§ **TASK BRIEF**
Write out all of the records, keeping each one exactly as written.

§ **Stored data**
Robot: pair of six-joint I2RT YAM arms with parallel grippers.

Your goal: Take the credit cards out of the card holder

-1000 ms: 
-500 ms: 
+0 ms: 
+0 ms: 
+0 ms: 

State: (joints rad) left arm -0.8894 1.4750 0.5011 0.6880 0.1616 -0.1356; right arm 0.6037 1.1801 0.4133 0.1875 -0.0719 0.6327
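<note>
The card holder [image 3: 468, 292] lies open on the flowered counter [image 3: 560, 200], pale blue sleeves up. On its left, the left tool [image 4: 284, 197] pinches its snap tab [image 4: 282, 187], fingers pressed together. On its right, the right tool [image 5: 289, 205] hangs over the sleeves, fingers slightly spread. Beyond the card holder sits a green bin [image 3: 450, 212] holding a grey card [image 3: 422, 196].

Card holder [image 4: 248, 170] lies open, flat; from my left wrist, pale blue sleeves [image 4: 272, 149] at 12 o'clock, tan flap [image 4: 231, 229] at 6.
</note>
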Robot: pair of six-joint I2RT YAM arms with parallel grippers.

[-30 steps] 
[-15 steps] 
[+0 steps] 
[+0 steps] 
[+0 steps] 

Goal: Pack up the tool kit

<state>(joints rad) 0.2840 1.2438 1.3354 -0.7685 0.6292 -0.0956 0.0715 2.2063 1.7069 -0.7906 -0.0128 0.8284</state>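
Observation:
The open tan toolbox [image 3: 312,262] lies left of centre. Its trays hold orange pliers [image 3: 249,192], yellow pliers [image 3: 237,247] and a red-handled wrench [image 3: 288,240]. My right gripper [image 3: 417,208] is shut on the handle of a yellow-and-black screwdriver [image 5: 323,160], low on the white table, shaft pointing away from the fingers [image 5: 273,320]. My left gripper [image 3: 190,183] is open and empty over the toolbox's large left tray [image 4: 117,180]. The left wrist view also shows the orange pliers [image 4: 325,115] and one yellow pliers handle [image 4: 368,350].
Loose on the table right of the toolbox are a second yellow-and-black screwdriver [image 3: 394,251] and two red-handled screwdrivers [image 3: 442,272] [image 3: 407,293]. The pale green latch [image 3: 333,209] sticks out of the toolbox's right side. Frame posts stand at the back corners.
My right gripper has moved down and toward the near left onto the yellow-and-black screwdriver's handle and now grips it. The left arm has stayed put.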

§ **EXERCISE RESULT**
Robot: pair of six-joint I2RT YAM arms with parallel grippers.

Your goal: Take the credit cards out of the card holder

-1000 ms: 
-500 ms: 
+0 ms: 
+0 ms: 
+0 ms: 

State: (joints rad) left arm -0.8894 1.4750 0.5011 0.6880 0.1616 -0.1356; right arm 0.6037 1.1801 0.4133 0.1875 -0.0719 0.6327
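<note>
The card holder [image 3: 468, 292] lies open on the flowered counter [image 3: 560, 200], pale blue sleeves up. On its left, the left tool [image 4: 284, 197] pinches its snap tab [image 4: 282, 187], fingers pressed together. On its right, the right tool [image 5: 289, 205] hangs over the sleeves, fingers slightly spread. Beyond the card holder sits a green bin [image 3: 450, 212] holding a grey card [image 3: 422, 196].

Card holder [image 4: 248, 170] lies open, flat; from my left wrist, pale blue sleeves [image 4: 272, 149] at 12 o'clock, tan flap [image 4: 231, 229] at 6.
</note>
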Robot: pair of six-joint I2RT YAM arms with parallel grippers.

[-30 steps] 
[-15 steps] 
[+0 steps] 
[+0 steps] 
[+0 steps] 

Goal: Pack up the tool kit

<state>(joints rad) 0.2840 1.2438 1.3354 -0.7685 0.6292 -0.0956 0.0715 2.2063 1.7069 -0.7906 -0.0128 0.8284</state>
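Observation:
The open tan toolbox [image 3: 312,262] lies left of centre. Its trays hold orange pliers [image 3: 249,192], yellow pliers [image 3: 237,247] and a red-handled wrench [image 3: 288,240]. My right gripper [image 3: 417,208] is shut on the handle of a yellow-and-black screwdriver [image 5: 323,160], low on the white table, shaft pointing away from the fingers [image 5: 273,320]. My left gripper [image 3: 190,183] is open and empty over the toolbox's large left tray [image 4: 117,180]. The left wrist view also shows the orange pliers [image 4: 325,115] and one yellow pliers handle [image 4: 368,350].
Loose on the table right of the toolbox are a second yellow-and-black screwdriver [image 3: 394,251] and two red-handled screwdrivers [image 3: 442,272] [image 3: 407,293]. The pale green latch [image 3: 333,209] sticks out of the toolbox's right side. Frame posts stand at the back corners.
My right gripper has moved down and toward the near left onto the yellow-and-black screwdriver's handle and now grips it. The left arm has stayed put.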

The response to the exercise is now complete.